## What is expected
From the first line to the last, set down the material exactly and drop every picture.

┄┄┄┄┄┄┄┄┄┄

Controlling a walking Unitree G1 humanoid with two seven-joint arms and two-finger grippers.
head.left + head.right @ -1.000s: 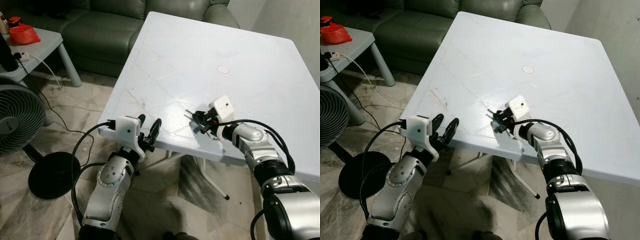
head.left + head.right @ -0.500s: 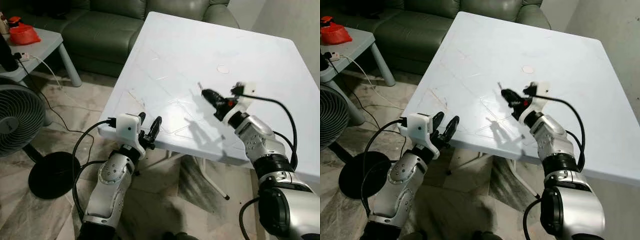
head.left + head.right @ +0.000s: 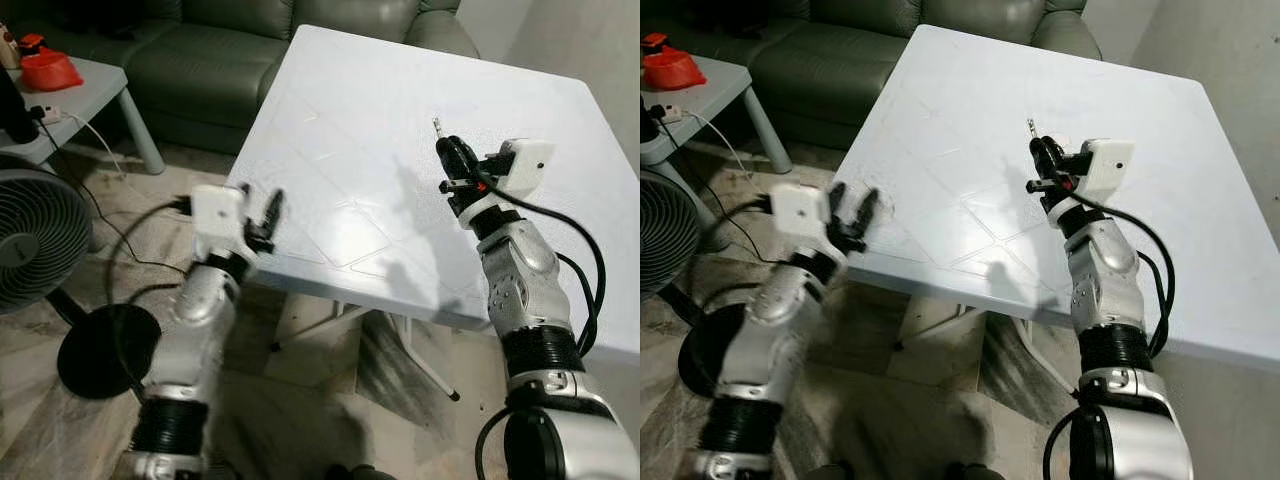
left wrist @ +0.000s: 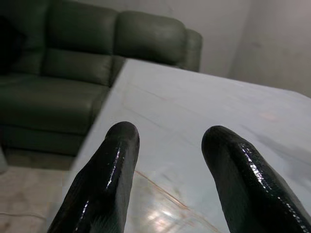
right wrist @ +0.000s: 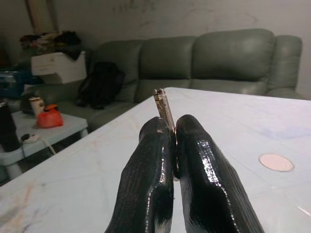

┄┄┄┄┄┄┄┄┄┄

## Exercise output
Controlling a walking Unitree G1 humanoid with two seven-joint arms and two-finger grippers.
head.left + head.right @ -1.000s: 
head.left + head.right @ -0.500s: 
head.left + head.right @ +0.000s: 
left wrist @ +0.000s: 
right wrist @ +0.000s: 

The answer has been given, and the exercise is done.